Target is living the nightmare right now. The January security webinar also outlined the costs and penalties Target might face due to the breach.
Craig Hoffman, Partner at BakerHostetler, said the card brands assess sizable fees if merchants are found not to be in compliance with the PCI DSS; a case management fee assessed by one card company based on the number of cards compromised; fees for noncooperation with forensic investigators; and expenses to reimburse issuing banks for breach management costs, such as for reissuing cards to consumers.
Several class-action lawsuits have been filed against Target, with one suit alleging that security investigator Brian Krebs reported on the compromise before Target notified its customers of the breach.
The way the Target breach story has unfolded is an example of how a complex situation can seemingly take on a life of its own.
"[N]o matter how hard you try to anticipate what could have occurred, it's simply a function of how much time you have to investigate what occurred against the outside pressures pushing on you to talk publicly about what happened, especially if you have security researchers calling you and telling you they are prepared to publish a blog story about what they've learned about an attack on you," Hoffman said.

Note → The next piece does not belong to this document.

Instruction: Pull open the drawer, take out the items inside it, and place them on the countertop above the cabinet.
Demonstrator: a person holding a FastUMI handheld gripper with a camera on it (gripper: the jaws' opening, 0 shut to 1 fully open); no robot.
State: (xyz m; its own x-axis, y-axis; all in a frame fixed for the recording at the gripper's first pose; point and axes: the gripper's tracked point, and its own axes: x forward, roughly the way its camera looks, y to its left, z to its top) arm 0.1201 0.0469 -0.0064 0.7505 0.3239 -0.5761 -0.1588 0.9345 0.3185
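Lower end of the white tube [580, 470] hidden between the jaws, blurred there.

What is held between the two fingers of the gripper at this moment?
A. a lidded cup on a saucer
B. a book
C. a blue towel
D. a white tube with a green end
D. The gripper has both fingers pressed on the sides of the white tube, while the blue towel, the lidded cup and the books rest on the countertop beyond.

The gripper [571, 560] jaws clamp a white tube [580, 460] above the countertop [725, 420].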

In effect, media pressures for information on the breach can take a retailer's attention off of actually finding out what happened. "It puts you in the position of wanting to be out front and making a statement and oftentimes you're not done with the forensic investigation," Hoffman stated.
Judging by what Target is going through, a retailer's network administrator might want to think twice before clicking on the "I accept the risk" button on the admin screen and opening up the locked gate to the sensitive and valuable data stored inside.